## What this task involves
Beginning at the line containing "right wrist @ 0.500" in the material below and ending at the line containing "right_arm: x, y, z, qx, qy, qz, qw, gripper", return each line exactly and add nothing.

## Provided records
- - -

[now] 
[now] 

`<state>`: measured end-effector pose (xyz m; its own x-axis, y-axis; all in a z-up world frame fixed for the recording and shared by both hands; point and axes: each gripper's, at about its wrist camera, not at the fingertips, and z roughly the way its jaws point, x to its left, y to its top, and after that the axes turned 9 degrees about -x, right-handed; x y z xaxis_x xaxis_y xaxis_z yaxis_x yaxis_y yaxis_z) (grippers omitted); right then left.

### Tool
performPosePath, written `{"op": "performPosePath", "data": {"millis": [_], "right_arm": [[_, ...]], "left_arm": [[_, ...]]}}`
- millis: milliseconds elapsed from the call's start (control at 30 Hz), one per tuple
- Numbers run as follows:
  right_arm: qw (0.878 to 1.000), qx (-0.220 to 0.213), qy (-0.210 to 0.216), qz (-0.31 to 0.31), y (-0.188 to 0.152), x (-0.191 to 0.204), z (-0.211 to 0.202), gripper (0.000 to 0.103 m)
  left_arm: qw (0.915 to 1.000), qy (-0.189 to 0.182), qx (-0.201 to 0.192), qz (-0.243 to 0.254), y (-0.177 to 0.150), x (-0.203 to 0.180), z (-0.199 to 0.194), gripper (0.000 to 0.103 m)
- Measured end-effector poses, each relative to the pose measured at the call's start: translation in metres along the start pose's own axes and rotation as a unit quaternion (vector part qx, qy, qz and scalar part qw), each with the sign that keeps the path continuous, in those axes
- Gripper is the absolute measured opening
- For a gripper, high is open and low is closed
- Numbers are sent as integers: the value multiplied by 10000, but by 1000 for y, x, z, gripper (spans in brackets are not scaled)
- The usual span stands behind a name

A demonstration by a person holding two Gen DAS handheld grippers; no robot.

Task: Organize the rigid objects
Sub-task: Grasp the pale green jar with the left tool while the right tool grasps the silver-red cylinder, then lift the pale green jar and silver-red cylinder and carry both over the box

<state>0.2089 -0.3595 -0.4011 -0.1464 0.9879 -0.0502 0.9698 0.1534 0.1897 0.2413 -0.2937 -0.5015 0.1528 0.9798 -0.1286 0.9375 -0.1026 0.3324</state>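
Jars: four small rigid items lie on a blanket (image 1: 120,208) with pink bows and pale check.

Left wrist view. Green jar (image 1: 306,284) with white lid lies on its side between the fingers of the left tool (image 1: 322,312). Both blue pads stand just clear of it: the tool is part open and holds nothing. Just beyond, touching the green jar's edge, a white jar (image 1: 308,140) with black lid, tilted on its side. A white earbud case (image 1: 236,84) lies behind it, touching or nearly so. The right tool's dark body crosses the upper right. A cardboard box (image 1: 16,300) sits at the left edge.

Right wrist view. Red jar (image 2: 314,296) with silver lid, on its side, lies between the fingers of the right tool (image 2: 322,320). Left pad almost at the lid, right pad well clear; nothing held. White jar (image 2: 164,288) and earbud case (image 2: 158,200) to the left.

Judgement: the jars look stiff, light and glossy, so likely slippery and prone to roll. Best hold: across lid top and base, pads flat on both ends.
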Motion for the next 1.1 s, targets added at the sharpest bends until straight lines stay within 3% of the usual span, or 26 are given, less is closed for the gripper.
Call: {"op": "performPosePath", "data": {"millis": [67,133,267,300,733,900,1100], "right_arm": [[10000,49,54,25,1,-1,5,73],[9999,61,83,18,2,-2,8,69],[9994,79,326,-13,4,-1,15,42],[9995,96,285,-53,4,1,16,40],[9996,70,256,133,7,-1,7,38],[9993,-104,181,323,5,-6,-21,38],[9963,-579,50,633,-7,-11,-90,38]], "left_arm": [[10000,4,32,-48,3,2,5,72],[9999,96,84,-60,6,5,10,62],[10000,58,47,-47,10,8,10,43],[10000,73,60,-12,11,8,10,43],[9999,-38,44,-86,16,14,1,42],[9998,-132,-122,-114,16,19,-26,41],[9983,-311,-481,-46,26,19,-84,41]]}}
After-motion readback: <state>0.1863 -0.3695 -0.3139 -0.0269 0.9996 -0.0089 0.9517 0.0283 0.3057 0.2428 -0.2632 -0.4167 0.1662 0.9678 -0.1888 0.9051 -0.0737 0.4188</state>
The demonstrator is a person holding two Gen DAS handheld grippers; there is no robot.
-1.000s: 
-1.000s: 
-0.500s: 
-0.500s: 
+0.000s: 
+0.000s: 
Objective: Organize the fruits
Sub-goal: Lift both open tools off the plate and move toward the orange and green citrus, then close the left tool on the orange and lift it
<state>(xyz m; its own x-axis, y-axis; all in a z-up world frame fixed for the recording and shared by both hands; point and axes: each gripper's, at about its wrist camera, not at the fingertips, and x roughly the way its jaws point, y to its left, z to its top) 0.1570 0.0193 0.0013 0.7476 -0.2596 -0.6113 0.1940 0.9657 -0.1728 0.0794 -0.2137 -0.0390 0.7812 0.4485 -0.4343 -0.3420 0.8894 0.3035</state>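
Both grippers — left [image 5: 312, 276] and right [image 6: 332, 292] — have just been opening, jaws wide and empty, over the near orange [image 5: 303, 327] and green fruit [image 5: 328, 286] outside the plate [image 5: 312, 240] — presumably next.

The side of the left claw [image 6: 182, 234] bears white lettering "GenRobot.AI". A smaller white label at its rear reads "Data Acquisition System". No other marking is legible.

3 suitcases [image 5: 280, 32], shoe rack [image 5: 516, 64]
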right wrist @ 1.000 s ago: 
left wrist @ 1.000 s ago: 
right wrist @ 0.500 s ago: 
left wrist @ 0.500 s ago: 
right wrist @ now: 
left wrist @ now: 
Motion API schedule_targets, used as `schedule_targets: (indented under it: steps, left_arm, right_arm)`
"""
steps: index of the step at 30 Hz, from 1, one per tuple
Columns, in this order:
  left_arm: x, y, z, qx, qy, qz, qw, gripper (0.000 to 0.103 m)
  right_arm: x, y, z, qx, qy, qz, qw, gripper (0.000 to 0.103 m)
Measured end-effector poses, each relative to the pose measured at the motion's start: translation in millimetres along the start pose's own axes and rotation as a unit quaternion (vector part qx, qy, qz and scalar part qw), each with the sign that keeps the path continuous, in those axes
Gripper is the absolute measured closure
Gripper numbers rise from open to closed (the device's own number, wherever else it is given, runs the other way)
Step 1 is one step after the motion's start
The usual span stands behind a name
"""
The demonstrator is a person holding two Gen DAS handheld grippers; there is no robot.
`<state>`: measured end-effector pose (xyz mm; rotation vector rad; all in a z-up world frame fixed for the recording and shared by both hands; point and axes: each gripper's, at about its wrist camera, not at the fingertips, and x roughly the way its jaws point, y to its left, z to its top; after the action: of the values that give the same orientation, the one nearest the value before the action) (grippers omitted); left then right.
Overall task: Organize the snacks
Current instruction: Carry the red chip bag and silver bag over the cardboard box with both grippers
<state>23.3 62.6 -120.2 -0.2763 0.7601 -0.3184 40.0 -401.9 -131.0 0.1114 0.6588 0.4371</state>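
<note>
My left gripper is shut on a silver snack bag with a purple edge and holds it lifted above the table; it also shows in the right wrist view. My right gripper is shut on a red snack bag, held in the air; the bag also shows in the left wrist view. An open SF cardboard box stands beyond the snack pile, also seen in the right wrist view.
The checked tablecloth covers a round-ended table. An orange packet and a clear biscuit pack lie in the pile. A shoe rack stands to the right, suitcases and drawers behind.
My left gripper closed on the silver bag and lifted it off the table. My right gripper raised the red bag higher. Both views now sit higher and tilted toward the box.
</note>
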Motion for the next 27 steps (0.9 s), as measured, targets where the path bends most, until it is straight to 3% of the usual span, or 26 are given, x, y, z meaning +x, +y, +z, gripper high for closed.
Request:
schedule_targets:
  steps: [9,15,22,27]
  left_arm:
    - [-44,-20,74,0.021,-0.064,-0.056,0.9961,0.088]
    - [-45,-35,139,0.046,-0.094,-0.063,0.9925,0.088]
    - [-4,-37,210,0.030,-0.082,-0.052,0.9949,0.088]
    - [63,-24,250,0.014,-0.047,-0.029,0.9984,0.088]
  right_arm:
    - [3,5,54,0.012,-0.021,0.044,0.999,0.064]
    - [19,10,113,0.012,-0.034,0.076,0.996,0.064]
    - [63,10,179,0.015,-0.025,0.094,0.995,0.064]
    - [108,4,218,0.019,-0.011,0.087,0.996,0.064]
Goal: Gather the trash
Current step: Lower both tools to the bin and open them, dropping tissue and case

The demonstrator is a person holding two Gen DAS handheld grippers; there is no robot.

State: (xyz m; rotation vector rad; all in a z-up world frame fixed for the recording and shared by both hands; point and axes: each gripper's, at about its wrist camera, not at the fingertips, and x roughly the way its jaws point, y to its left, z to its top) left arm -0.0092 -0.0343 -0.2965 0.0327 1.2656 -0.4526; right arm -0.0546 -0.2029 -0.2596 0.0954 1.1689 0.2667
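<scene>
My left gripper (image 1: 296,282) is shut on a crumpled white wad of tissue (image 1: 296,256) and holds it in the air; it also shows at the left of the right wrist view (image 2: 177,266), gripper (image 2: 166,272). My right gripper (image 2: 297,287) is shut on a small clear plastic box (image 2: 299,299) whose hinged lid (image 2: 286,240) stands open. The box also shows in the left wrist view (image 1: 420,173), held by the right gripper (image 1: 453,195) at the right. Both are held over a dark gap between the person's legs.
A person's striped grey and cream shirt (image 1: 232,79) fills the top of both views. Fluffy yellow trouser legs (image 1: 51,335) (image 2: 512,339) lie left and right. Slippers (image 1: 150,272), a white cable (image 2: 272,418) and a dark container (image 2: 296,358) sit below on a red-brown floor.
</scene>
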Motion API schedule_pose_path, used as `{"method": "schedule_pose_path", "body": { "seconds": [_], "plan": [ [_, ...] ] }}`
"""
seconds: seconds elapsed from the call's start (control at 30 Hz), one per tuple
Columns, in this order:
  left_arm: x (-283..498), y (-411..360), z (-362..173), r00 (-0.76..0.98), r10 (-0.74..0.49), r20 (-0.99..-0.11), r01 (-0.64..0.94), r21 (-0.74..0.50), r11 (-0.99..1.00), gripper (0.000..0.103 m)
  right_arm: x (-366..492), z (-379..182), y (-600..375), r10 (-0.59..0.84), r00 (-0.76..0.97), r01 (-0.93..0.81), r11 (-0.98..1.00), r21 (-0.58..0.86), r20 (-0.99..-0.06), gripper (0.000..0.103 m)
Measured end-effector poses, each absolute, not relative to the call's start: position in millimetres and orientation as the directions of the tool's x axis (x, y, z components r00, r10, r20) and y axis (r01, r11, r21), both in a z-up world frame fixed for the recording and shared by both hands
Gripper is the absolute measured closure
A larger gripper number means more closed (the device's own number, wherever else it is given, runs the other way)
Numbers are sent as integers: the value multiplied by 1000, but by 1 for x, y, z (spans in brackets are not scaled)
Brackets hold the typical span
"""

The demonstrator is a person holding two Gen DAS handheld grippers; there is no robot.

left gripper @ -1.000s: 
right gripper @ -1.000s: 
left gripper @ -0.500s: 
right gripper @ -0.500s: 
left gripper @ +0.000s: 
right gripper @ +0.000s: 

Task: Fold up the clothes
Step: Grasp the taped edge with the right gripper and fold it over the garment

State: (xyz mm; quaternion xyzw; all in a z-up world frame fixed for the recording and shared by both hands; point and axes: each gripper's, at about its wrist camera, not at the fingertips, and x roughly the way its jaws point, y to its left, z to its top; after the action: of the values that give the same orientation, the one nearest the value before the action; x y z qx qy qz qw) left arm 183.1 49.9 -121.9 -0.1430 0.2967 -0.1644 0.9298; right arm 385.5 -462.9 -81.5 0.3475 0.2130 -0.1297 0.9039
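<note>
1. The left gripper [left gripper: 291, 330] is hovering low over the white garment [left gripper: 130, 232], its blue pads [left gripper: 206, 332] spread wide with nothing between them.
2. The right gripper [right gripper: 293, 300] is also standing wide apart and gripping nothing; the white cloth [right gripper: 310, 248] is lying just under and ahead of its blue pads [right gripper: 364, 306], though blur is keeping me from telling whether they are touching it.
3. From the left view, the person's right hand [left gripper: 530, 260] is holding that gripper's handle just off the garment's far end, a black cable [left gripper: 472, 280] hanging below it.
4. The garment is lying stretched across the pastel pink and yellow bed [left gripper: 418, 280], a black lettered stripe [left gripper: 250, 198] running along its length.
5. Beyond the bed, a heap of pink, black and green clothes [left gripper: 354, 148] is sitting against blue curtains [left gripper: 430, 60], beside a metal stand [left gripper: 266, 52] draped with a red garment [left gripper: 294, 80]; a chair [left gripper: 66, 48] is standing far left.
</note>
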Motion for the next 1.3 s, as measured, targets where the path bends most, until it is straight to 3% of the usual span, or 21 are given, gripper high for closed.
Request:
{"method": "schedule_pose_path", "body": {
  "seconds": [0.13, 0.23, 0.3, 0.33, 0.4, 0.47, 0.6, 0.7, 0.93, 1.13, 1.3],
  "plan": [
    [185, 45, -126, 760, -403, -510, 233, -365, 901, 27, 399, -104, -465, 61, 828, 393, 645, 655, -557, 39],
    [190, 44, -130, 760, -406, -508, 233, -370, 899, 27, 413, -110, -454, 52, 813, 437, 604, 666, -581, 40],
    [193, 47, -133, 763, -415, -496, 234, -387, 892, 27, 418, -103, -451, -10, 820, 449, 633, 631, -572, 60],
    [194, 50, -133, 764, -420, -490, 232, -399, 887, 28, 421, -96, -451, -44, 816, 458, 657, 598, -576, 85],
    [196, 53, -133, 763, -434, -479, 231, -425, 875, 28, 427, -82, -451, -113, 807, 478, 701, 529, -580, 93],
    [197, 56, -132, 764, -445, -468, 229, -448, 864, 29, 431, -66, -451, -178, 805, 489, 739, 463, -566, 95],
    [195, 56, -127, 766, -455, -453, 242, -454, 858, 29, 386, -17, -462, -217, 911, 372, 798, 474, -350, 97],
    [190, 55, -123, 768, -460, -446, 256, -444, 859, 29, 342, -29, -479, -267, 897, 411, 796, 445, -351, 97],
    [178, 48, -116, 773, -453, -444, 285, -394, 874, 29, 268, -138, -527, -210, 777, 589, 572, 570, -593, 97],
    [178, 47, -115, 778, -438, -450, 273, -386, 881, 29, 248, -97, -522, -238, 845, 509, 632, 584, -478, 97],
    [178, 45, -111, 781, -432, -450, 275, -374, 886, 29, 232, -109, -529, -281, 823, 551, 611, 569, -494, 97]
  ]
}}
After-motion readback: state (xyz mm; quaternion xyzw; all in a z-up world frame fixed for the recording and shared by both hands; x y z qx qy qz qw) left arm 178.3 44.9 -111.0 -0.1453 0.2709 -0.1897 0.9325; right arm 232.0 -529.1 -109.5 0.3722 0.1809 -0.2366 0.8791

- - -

## Result of this exercise
right wrist @ 0.500 s ago: 
left wrist @ 0.500 s ago: 
right wrist @ now: 
left wrist @ now: 
Motion API schedule_targets, used as `schedule_targets: (indented under it: steps, left_arm, right_arm)`
"""
steps: index of the step at 30 Hz, from 1, one per tuple
Columns, in this order:
  left_arm: x, y, z, qx, qy, qz, qw, gripper (0.000 to 0.103 m)
  right_arm: x, y, z, qx, qy, qz, qw, gripper (0.000 to 0.103 m)

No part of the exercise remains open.